_PROBLEM STATEMENT_
When you reach the line containing "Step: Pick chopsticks" in the records below, start copying exactly, and stop once you have copied the line containing "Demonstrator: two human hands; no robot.".

_SUPPLIED RECORDS_

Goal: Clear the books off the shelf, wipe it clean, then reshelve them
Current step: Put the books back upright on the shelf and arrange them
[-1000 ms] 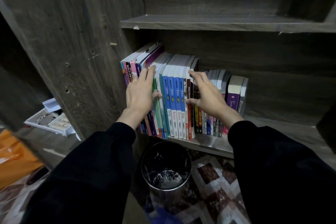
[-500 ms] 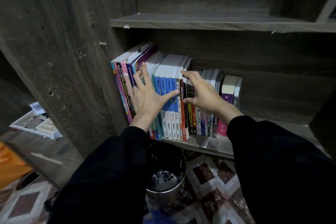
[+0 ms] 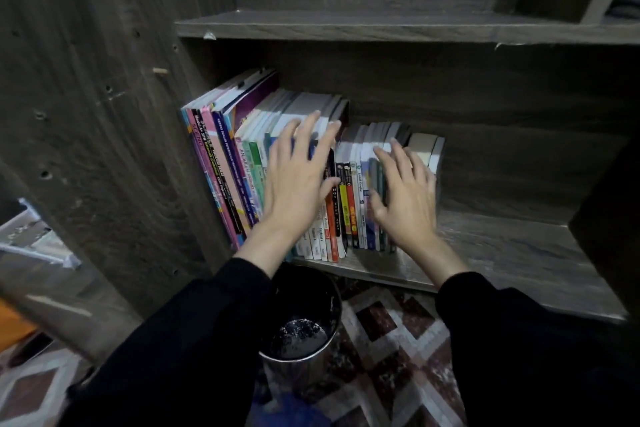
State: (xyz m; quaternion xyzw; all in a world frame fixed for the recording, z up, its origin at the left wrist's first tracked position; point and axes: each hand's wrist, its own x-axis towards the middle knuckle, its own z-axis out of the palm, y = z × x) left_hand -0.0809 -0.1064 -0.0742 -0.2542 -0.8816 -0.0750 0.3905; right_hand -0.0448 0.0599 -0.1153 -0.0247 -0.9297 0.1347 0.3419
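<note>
A row of upright books [image 3: 239,163] fills the left half of the lower shelf board [image 3: 502,246] in a dark wooden bookcase. Tall colourful books lean at the far left; shorter ones [image 3: 349,204] stand further right. My left hand [image 3: 298,180] lies with straight, spread fingers over the spines and tops of the middle blue and white books. My right hand [image 3: 405,198], a little blurred, has its fingers straight against the short books near the row's right end. Neither hand grips a book.
A round metal bin [image 3: 301,319] stands on the patterned floor just below the shelf edge. The upper shelf board [image 3: 381,26] is bare. White trays [image 3: 31,236] and an orange object [image 3: 14,326] lie at the left. The shelf's right half holds no books.
Both hands have shifted right along the row. The left hand moved from the pink and purple books to the blue and white ones; the right hand moved to the short books.
</note>
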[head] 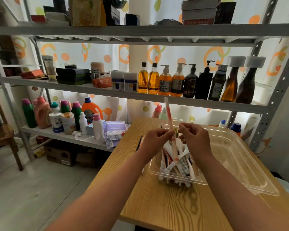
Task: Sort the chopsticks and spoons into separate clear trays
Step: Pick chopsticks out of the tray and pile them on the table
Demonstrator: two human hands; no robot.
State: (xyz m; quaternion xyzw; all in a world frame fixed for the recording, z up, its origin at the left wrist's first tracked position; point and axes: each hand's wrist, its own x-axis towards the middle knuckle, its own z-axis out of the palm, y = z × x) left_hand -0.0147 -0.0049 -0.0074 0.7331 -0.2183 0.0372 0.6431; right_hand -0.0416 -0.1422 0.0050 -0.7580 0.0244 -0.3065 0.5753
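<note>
Wood desk: light grain-patterned desk; its left edge runs diagonally beside bare grey floor, and the near surface lies free.
Small tray: narrow clear plastic tray on the desk, crammed with wrapped chopsticks and white plastic spoons.
Large tray: wide clear plastic tray touching the small one's right side, nothing visible inside.
Left hand: left hand pinched on a long red-and-white paper-wrapped chopstick pair, upright above the small tray.
Right hand: right hand, fingers curled narrow just beside the wrapper; contact cannot be told.
Backdrop: grey metal shelf rack with bottles stands behind the desk.
</note>
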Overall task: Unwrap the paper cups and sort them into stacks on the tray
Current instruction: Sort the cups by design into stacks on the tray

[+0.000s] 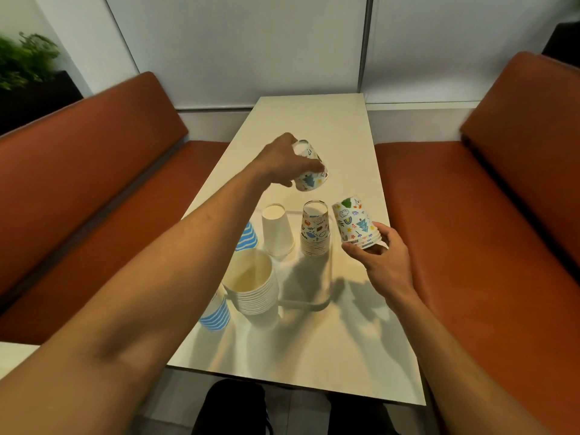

_FINISHED EXERCISE_
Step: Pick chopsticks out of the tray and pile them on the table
Demonstrator: two human hands; no robot.

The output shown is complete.